Они пахли сандалом, миррой и чем-то металлическим, электрическим — запахом только что распакованного дорогого устройства.

— Бедный мистер, — пропела Ирис, её голос был слаще мёда, стекавшего с лезвия. — Мистер-страдалец. Мы пришли, чтобы помочь… развеять тебя.

— Тишина и грусть — это так скучно, — добавила Эрис, проводя ладонью, расписанной пчелиными сотами, по своему бедру. Золото заискрилось, поймав невидимый свет. — Они давят на барабанные перепонки. А мы принесли с собой… визуальную симфонию. Только посмотри на это. Каждый штрих — это код. Код забытых языков, утраченных технологий, запретных мыслей. Код удовольствия. Мы — живые шифры. Расшифруешь нас?

Они приблизились. Тепло от их тел было физическим ударом, волной, опрокидывающей хрупкую плотину равнодушия. Они сели на кровать по обе стороны от меня, и матрас не провалился, не издал звука. Их бёдра, тёплые и твёрдые под слоем холодной краски, касались моих. Кожа под узорами дышала, пульсировала тонкой, животной дрожью. Они наклонились синхронно, и их волосы, пахнущие ладаном и статическим электричеством, упали мне на плечи, как тяжёлые, шёлковые завесы.

— Если шум вам мешает, мы можем быть тихими, — прошептала Ирис прямо в ухо. Её дыхание было тёплым и влажным, оно заполнило слуховой проход, вытеснив даже память о тишине. — Совершенно бесшумными. А ты сможешь изучать нас молча. Как артефакты в вашем музее. Ищи изъян в симметрии. Ошибку в патине. След кисти, дрогнувшей в неподходящий момент. Докажи себе, что мы неидеальны. Это же твоя новая игра, правда? Выискивать изъяны. Ловить систему на ошибке.

— Или, — голос Эрис был гуще, она прижалась грудью к моему плечу, и я сквозь ткань рубашки почувствовал не только твёрдый сосок, но и крошечные, выпуклые буковки, выведенные вокруг него, — ты можешь просто… стереть нас. Сделай нас грязными. Разрушь код. Мы так старались, чтобы всё было безупречно. Оставь на нас след. Свой автограф. Докажи, что твоё прикосновение что-то меняет. Уничтожь искусство.

Я не дышал. Весь мой внутренний мир... сжался в один ледяной, острый кристалл отвращения. Это был не соблазн. Это было предложение сделки. Система предлагала мне осквернить себя, совершить акт насилия над этой искусственной красотой, чтобы в ответ получить призрачное ощущение воли. Ощущение, что я могу не только отказываться, но и действовать — пусть даже действие это будет жестом отчаяния, прописанным в их сценарии. Это была ловушка, замаскированная под выход.

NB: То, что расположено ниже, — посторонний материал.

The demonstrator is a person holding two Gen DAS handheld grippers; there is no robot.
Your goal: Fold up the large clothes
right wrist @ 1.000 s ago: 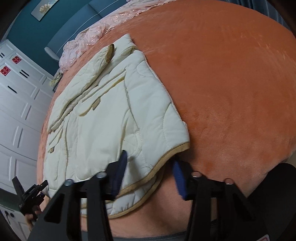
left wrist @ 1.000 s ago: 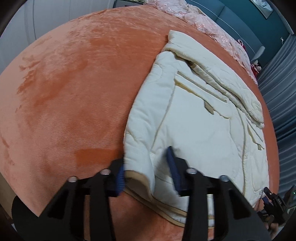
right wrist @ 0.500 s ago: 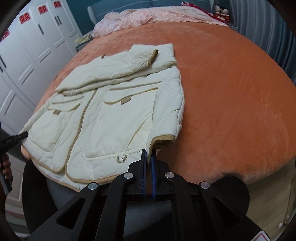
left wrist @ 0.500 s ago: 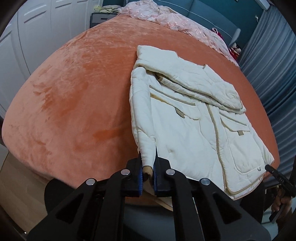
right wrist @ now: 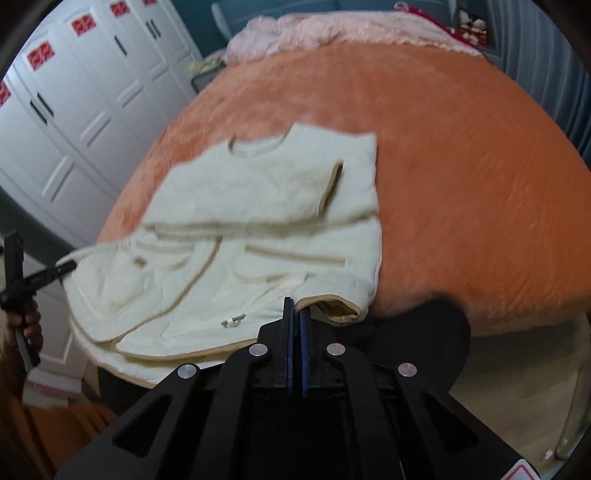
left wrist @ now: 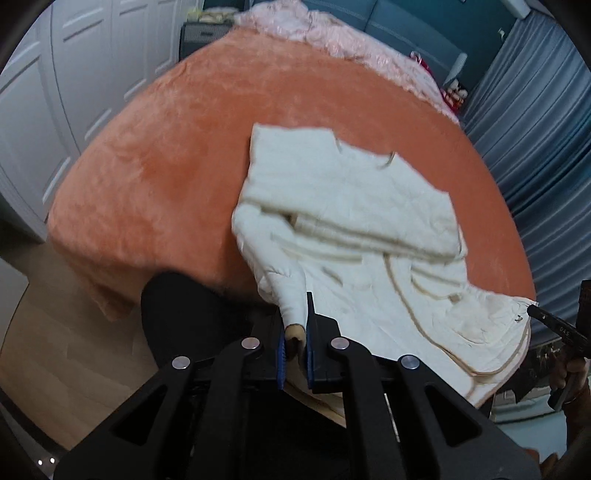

Медленно, с нечеловеческим усилием, голова отклонилась в сторону. Шея хрустнула. Взгляд упёрся в противоположную стену, где в матовой раме висел безупречный пейзаж в духе Каналетто: город на воде, которого никогда не было, застывший в вечном, безветренном дне.

— Убирайтесь! — выкрикнул я. Голос был хриплым, изношенным, но внутри него обнаружилась стальная жила, которую я в себе не подозревал. — Я хочу остаться в тишине! В одиночестве!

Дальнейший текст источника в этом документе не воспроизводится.